The populace would light their torches, grab their pitchforks and march off to slay the monster. Agency officials would scramble to avoid culpability and to write new policies, however ineffectual, to demonstrate their noble intentions. Public servants would draft legislation to establish a more equitable distribution of taxpayers' dollars.
National Institutes of Health data (available to the public through the NIH RePORTER database) on research project grant funding over a 10-year period show that the scenarios above actually apply for where the NIH sends our tax dollars . Massachusetts was given about nine times more funding per capita than Texas, Maryland was awarded five times more than Indiana, and Pennsylvania got 12 times more than Mississippi.
The mind-boggling disparity can be seen by plotting funding to the 50 states plus the District of Columbia and Puerto Rico (Figure 1). There was a greater than 100-fold range in per capita funding between states. The top 10 states were awarded, on average, 19 times more funding per capita than the bottom 10. Fifteen states were overfunded, and 37 were underfunded relative to the national per capita value. Nearly two-thirds of all grant dollars were allocated to one quartile of states.
The prestige factor
Through a Freedom of Information Act request for NIH award data, I discovered proximate causes of the disparities. State-by-state differences in per-application success rates, per-investigator funding rates and average award sizes each contributed to the disparities in per capita funding. For example, investigators in the top-funded quartile of states were, on average, 73 percent more likely to get each grant application funded than investigators in the bottom quartile, and when funded they received on average $106,000 more each year per award. The impacts of differences in success rates and award sizes are multiplicative, giving the geographically privileged investigators about a 230 percent advantage in funding.
The preferential allocation of funding might be justified if investigators in favored states were more productive scientifically, but this is not the case. The overfunded quartile of states was less productive (scientific publications per dollar of grant support) than each of the three underfunded quartiles. It thus seems clear that the funding process is biased strongly by the investigator's state as has been reported for investigators grouped by race and by institution.
Most bias is subconscious, and pervasive implicit biases affect the actions of individuals who are not overtly biased.

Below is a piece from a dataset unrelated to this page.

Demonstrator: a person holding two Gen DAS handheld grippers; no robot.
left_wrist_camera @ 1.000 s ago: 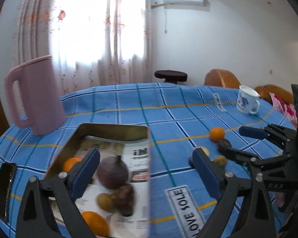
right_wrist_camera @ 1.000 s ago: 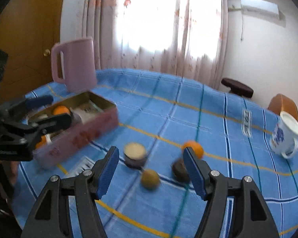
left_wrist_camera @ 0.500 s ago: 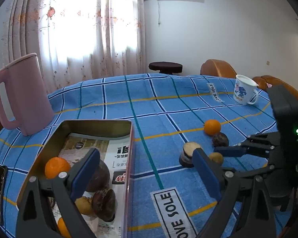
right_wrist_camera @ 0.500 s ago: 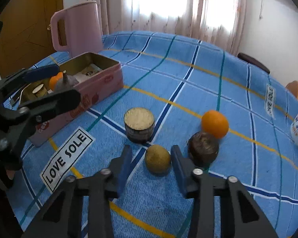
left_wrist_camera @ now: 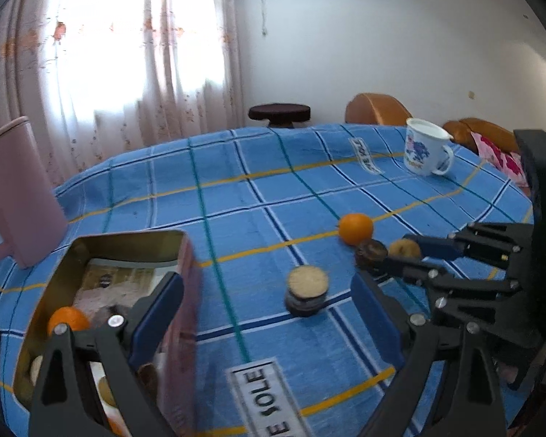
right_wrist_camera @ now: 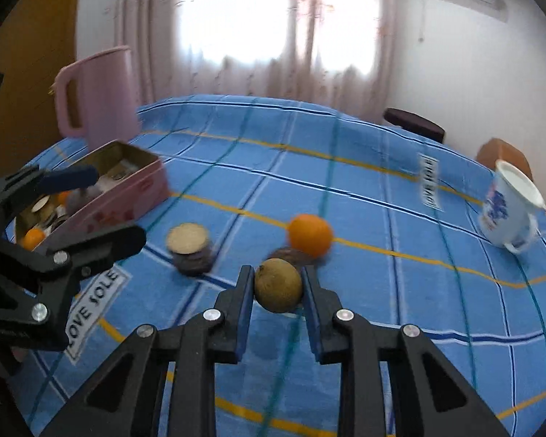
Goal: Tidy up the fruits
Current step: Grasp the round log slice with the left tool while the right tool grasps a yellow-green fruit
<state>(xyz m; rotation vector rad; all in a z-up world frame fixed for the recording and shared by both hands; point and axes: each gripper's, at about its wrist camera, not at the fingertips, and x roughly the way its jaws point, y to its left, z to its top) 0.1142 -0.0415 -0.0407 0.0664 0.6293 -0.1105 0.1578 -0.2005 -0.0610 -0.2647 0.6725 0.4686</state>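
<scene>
I have the right tongs [right_wrist_camera: 278,287] pinching the brownish-yellow fruit [right_wrist_camera: 278,284], both pads pressed against its sides; the jaws have just been closing and the fruit is squarely between them. It sits low over the blue checked counter [right_wrist_camera: 382,225], near the middle, and whether it still touches the cloth I cannot tell. My left tongs [left_wrist_camera: 265,317] stand spread wide and hold nothing, one finger over the open pink tin [right_wrist_camera: 134,196], the other over bare cloth.

So the step in hand is the pickup of 1 loose fruit for the tin. The next move, as I judge it, calls for a clean lift, then a carry toward the tin at the pitcher's end of the counter, with the left tongs moved aside so the 2 rigs do not collide over the opening (the tin is already fairly full).

Counted on the cloth: 1 orange [right_wrist_camera: 309,235], 1 dark round fruit [left_wrist_camera: 371,253] just beside it, 1 cut fruit [right_wrist_camera: 190,247] showing a pale flat top, plus the 1 I grip. In the tin I make out at least 1 orange [left_wrist_camera: 68,322] and several darker pieces, too blurred to count. Also 1 pink pitcher [right_wrist_camera: 98,94] and 1 white mug [right_wrist_camera: 509,211].
</scene>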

Allocations of resources also are affected by social prestige mechanisms that encompass nonmeritocratic factors such as the wealth, reputation and selectivity of institutions. Moreover, bias can occur during administrative funding decisions as well as in peer review. Small differences in reviewers' scores for preferred and nonpreferred applicants translate into large differences in likelihood of funding. We can quantify the net impact of all sources of bias by measuring the differences in success rates and award sizes versus productivity (Figure 2).
Officials at the NIH have been aware of these problems for more than a quarter-century. In response to congressional concerns about differences in funding for research and scientific education to states, the NIH and other federal agencies implemented programs intended to promote a more equitable distribution of funding. However, a congressionally mandated study of the programs since their inception revealed they have not reached this goal. Grant application success rates of program-targeted states have remained consistently lower than those of other states, and the aggregate share of funding to advantaged and disadvantaged states has not changed significantly.

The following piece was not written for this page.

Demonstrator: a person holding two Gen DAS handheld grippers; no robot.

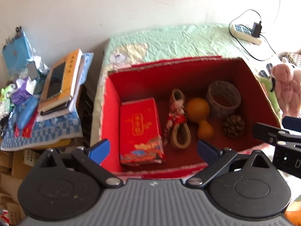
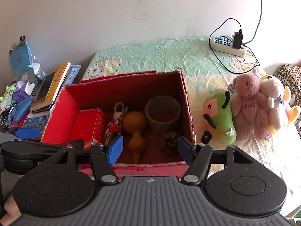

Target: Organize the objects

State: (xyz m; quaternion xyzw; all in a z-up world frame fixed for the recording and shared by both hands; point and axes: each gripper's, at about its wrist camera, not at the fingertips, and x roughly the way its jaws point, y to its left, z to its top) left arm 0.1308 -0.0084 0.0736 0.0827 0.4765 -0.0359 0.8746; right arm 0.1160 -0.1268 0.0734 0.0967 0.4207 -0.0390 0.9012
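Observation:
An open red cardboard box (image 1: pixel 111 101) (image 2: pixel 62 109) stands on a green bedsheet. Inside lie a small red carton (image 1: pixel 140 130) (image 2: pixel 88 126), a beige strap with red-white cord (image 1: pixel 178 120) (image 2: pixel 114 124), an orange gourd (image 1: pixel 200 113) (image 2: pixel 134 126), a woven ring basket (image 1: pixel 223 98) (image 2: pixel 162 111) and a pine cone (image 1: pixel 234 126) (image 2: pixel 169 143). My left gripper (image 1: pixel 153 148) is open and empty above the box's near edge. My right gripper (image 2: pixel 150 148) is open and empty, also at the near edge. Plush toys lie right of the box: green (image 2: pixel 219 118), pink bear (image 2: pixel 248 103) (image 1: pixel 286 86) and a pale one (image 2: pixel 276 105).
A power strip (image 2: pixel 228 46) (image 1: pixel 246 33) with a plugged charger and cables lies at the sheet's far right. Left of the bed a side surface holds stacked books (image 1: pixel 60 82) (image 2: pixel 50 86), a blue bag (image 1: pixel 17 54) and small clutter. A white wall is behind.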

in descending order by per capita funding. Data are mean of values for fiscal years 2004 to 2013 (1).
Why have policies intended to promote a more equitable distribution of federal grant funding failed? The answer is obvious. None of the programs address directly the proximate causes of the regional disparities in funding, such as the strong biases in NIH grant application success rates and award sizes for investigators grouped by state (see Figure 2).
The talent to carry out research resides throughout the U.S., and the value of a scientist to the nation's research enterprise is largely independent of location. There is no scientific basis for the differences in success rates and award sizes among states.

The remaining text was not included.